#### EXERCISE DESCRIPTION
Everything in the listing that follows should be reproduced exactly except the pictures.

::: RAW DATA

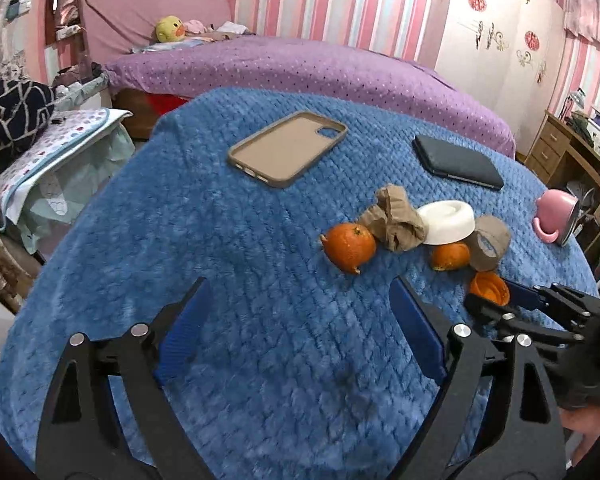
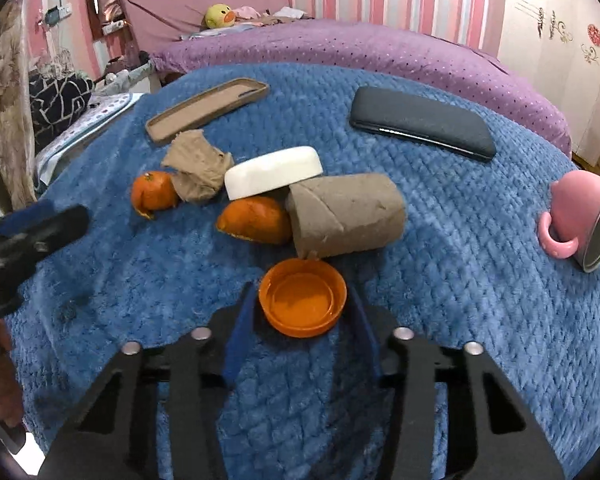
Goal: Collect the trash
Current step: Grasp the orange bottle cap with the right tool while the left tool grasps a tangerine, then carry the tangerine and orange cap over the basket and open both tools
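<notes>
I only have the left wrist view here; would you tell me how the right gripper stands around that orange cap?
Observer: The right gripper is open, with the orange cap between its blue fingers.
Operator: Thank you. Which way is the cap facing?
Observer: Its hollow side faces up.
Operator: Is anything touching it?
Observer: The tape roll lies just beyond it; contact is unclear.

An orange cap (image 2: 302,298) lay open side up. Behind it clustered two orange peels (image 2: 255,220), a crumpled brown paper (image 2: 196,170) and a brown tape roll (image 2: 346,214).
</notes>
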Action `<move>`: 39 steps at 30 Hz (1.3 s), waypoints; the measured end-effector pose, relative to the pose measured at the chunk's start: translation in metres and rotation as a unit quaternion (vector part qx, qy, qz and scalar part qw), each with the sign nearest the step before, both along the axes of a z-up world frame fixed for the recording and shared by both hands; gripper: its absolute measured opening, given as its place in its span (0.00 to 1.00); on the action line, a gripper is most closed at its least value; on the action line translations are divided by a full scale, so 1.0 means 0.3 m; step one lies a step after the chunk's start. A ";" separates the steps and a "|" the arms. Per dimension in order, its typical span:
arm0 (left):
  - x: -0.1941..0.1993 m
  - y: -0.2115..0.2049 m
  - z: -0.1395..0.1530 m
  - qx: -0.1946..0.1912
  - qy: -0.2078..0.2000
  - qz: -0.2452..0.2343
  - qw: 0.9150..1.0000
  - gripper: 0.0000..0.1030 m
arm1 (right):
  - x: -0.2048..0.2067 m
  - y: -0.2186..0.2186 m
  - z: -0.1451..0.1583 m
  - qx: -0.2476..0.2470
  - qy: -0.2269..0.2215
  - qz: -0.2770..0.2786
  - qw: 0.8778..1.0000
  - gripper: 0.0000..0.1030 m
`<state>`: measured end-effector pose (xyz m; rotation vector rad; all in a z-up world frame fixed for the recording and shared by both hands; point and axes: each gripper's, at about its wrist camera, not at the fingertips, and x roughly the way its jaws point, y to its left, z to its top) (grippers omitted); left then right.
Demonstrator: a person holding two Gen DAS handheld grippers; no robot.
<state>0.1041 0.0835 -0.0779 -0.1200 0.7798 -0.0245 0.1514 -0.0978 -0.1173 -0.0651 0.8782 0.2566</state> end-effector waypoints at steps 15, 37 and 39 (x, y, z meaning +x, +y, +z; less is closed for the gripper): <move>0.192 -0.087 -0.084 0.005 0.041 -0.018 0.999 0.49 | -0.041 -0.230 0.168 0.034 -0.056 -0.021 0.998 0.39; 0.010 -0.013 0.072 -0.007 -0.021 -0.032 0.999 0.15 | -0.214 -0.222 0.262 0.030 -0.095 -0.025 0.995 0.39; -0.028 -0.005 0.110 -0.006 -0.039 -0.037 0.999 0.15 | -0.239 -0.235 0.270 0.032 -0.097 -0.029 0.994 0.39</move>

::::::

#### WRITTEN RESPONSE
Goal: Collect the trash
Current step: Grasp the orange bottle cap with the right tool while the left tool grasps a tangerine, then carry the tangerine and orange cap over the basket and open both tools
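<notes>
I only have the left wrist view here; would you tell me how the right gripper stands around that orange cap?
Observer: The right gripper is open, with the orange cap between its blue fingers.
Operator: Thank you. Which way is the cap facing?
Observer: Its hollow side faces up.
Operator: Is anything touching it?
Observer: The tape roll lies just beyond it; contact is unclear.

An orange cap (image 2: 302,298) lay open side up. Behind it clustered two orange peels (image 2: 255,220), a crumpled brown paper (image 2: 196,170) and a brown tape roll (image 2: 346,214).
</notes>
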Action `<move>`: 39 steps at 30 Hz (1.3 s), waypoints; the measured end-effector pose, relative to the pose measured at the chunk's start: translation in metres and rotation as a unit quaternion (vector part qx, qy, qz and scalar part qw), each with the sign nearest the step before, both along the axes of a z-up world frame fixed for the recording and shared by both hands; gripper: its absolute measured opening, given as its place in its span (0.00 to 1.00); on the action line, a gripper is most closed at its least value; on the action line translations are divided by a full scale, so 1.0 means 0.3 m; step one lies a step after the chunk's start. A ";" separates the steps and a "|" the arms. Per dimension in order, its typical span:
arm0 (left):
  - x: -0.1941..0.1993 m
  - y: -0.2115..0.2049 m
  - z: -0.1395..0.1530 m
  - qx: -0.1946..0.1912
  - qy: -0.2078..0.2000
  - qz: -0.2452..0.2343
  - qw: 0.9150..1.0000
  - gripper: 0.0000..0.1030 m
arm1 (right):
  - x: -0.2048..0.2067 m
  - y: -0.2186..0.2186 m
  - z: -0.1451..0.1583 m
  - qx: -0.2476..0.2470
  - qy: -0.2269..0.2215
  - qz: -0.2770..0.2786
  - qw: 0.8778..1.0000
  - gripper: 0.0000..0.1030 m
`<state>`: measured end-effector pose (xyz m; rotation vector rad; all in a z-up world frame fixed for the recording and shared by both hands; point and axes: each gripper's, at about its wrist camera, not at the fingertips, and x roughly the way its jaws point, y to its left, z to its top) (grippers omitted); left then right.
Demonstrator: a person holding two Gen DAS handheld grippers; no robot.
<state>0.1041 0.0835 -0.0779 -0.1200 0.7798 -0.0245 0.1514 -0.0978 -0.1173 -0.0651 0.8782 0.2566</state> end-effector waypoints at steps 15, 37 and 39 (x, y, z meaning +x, +y, +z; less is closed for the gripper): <move>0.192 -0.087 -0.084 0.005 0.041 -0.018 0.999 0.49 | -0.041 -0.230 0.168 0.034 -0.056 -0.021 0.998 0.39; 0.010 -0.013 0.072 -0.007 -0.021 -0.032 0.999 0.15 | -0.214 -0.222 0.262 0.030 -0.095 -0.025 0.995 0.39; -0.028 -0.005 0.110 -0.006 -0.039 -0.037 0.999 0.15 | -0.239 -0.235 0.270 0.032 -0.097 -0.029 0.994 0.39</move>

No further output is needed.